— Required work —
Exclude all pictures, then copy each of the records exactly as written.

— Records for the exercise —
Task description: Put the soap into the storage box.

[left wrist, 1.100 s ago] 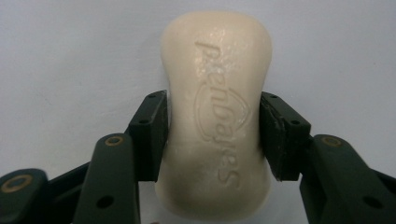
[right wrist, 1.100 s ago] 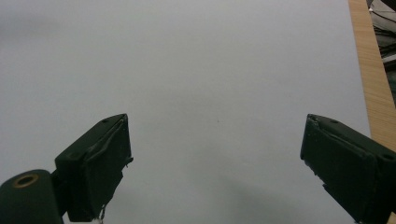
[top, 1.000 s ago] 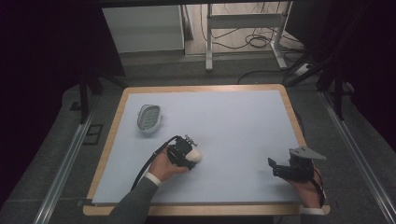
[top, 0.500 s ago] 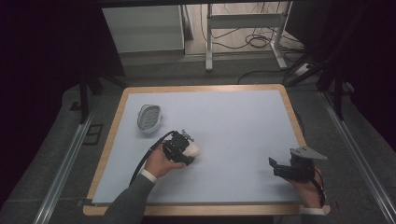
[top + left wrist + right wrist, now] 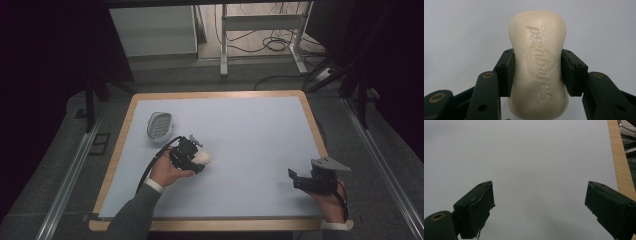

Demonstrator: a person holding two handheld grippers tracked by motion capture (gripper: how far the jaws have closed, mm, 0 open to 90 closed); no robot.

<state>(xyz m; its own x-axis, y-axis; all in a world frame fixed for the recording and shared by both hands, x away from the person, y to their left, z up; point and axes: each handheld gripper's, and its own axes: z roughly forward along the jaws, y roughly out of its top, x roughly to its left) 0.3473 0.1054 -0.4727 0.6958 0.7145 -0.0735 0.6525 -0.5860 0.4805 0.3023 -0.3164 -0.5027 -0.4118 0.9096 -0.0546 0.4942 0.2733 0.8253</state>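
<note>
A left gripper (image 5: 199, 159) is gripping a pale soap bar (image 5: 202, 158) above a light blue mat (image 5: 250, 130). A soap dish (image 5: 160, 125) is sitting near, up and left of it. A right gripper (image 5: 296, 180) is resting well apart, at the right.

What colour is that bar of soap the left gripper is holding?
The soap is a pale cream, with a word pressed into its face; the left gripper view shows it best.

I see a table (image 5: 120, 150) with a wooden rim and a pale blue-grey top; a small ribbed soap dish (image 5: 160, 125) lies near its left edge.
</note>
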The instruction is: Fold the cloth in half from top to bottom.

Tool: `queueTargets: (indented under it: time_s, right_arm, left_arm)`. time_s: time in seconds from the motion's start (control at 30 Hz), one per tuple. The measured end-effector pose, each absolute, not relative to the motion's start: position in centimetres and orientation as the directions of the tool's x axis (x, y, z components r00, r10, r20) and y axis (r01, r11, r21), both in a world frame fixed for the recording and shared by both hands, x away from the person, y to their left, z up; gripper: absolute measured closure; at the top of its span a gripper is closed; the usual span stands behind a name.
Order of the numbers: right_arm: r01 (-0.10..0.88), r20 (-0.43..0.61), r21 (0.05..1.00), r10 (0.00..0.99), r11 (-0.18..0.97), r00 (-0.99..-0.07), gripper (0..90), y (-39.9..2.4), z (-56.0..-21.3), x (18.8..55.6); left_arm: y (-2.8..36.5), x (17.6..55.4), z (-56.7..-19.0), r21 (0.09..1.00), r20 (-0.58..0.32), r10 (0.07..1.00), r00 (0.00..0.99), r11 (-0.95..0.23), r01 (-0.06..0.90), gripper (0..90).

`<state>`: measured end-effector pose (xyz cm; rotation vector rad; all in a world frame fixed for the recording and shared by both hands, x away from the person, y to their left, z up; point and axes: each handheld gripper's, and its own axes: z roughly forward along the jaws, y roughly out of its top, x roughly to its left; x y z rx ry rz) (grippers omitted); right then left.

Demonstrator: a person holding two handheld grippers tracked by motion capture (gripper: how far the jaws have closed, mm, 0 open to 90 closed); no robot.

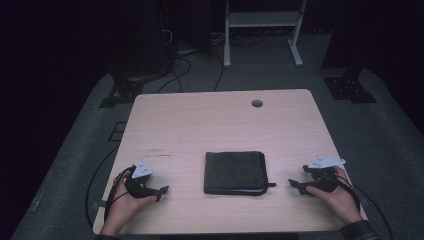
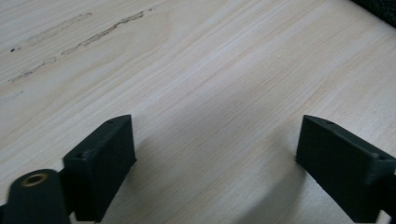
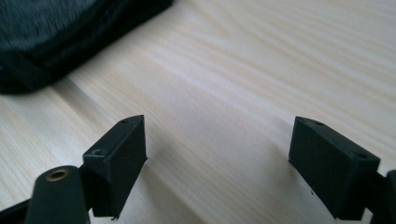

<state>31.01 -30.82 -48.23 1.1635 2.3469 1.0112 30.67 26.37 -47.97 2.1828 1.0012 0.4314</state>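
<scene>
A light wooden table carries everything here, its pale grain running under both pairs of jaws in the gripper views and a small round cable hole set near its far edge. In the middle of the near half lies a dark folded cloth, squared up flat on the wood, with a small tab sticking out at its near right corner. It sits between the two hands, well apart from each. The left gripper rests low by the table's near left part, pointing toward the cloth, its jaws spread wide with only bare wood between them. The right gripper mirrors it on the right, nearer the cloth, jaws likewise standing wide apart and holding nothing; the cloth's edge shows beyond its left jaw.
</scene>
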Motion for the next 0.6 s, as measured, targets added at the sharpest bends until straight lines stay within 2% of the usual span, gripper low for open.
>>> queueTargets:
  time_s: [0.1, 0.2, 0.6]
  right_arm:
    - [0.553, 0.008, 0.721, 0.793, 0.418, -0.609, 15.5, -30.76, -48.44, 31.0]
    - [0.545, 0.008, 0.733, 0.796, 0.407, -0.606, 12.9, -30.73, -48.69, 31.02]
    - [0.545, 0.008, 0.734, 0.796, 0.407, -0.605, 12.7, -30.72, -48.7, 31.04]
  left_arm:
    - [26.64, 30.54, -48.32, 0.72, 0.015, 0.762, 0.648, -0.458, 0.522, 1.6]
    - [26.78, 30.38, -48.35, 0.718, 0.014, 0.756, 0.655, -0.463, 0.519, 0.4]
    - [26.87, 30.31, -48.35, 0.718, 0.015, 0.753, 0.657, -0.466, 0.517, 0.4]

— Your solution —
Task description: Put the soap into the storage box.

[left wrist, 1.100 s ago] 
[right wrist, 1.100 s ago] 
[top, 1.000 s ago] 
[top, 0.500 s ago] 
[top + left wrist + right wrist, now] 

Demonstrator: a person holding two handheld grippers tracked by motion capture (gripper: how far the jaws have closed, mm, 0 open to 90 closed); no robot.

<state>(xyz m; its own x-axis, y-axis; all in a world frame fixed for the recording and shared by both hands, x away from the person, y to their left, z up; point and axes: each handheld gripper's, and its own axes: z roughly forward along the jaws, y roughly out of its top, x roughly to its left) 0.3473 0.1054 -0.4727 0.6958 0.7145 -0.0735 0.6525 -0.5860 0.4805 0.3023 -0.3164 -0.5027 -0.4118 0.9096 -0.0546 0.4942 0.2733 0.8253</state>
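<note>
A left gripper (image 5: 199, 159) is gripping a pale soap bar (image 5: 202, 158) above a light blue mat (image 5: 250, 130). A soap dish (image 5: 160, 125) is sitting near, up and left of it. A right gripper (image 5: 296, 180) is resting well apart, at the right.

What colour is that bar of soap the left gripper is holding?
The soap is a pale cream, with a word pressed into its face; the left gripper view shows it best.

I see a table (image 5: 120, 150) with a wooden rim and a pale blue-grey top; a small ribbed soap dish (image 5: 160, 125) lies near its left edge.
</note>
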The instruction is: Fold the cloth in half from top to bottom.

Tool: `queueTargets: (indented under it: time_s, right_arm, left_arm)`. time_s: time in seconds from the motion's start (control at 30 Hz), one per tuple. The measured end-effector pose, each absolute, not relative to the motion's start: position in centimetres and orientation as the directions of the tool's x axis (x, y, z components r00, r10, r20) and y axis (r01, r11, r21), both in a world frame fixed for the recording and shared by both hands, x away from the person, y to their left, z up; gripper: absolute measured closure; at the top of its span a gripper is closed; the usual span stands behind a name.
Order of the numbers: right_arm: r01 (-0.10..0.88), r20 (-0.43..0.61), r21 (0.05..1.00), r10 (0.00..0.99), r11 (-0.18..0.97), r00 (-0.99..-0.07), gripper (0..90), y (-39.9..2.4), z (-56.0..-21.3), x (18.8..55.6); left_arm: y (-2.8..36.5), x (17.6..55.4), z (-56.7..-19.0), r21 (0.09..1.00), r20 (-0.58..0.32), r10 (0.07..1.00), r00 (0.00..0.99), r11 (-0.95..0.23), r01 (-0.06..0.90), gripper (0..90).

`<state>`: measured end-effector pose (xyz cm; rotation vector rad; all in a world frame fixed for the recording and shared by both hands, x away from the person, y to their left, z up; point and axes: each handheld gripper's, and its own axes: z roughly forward along the jaws, y roughly out of its top, x roughly to its left; x y z rx ry rz) (grippers omitted); right then left.

Demonstrator: a person holding two handheld grippers tracked by motion capture (gripper: how far the jaws have closed, mm, 0 open to 90 closed); no robot.


<state>31.01 -30.82 -48.23 1.1635 2.3469 1.0112 30.67 26.37 -47.97 2.1828 1.0012 0.4314</state>
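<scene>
A light wooden table carries everything here, its pale grain running under both pairs of jaws in the gripper views and a small round cable hole set near its far edge. In the middle of the near half lies a dark folded cloth, squared up flat on the wood, with a small tab sticking out at its near right corner. It sits between the two hands, well apart from each. The left gripper rests low by the table's near left part, pointing toward the cloth, its jaws spread wide with only bare wood between them. The right gripper mirrors it on the right, nearer the cloth, jaws likewise standing wide apart and holding nothing; the cloth's edge shows beyond its left jaw.
</scene>
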Motion for the next 0.6 s, as measured, targets added at the sharpest bends until straight lines stay within 2% of the usual span, gripper low for open.
>>> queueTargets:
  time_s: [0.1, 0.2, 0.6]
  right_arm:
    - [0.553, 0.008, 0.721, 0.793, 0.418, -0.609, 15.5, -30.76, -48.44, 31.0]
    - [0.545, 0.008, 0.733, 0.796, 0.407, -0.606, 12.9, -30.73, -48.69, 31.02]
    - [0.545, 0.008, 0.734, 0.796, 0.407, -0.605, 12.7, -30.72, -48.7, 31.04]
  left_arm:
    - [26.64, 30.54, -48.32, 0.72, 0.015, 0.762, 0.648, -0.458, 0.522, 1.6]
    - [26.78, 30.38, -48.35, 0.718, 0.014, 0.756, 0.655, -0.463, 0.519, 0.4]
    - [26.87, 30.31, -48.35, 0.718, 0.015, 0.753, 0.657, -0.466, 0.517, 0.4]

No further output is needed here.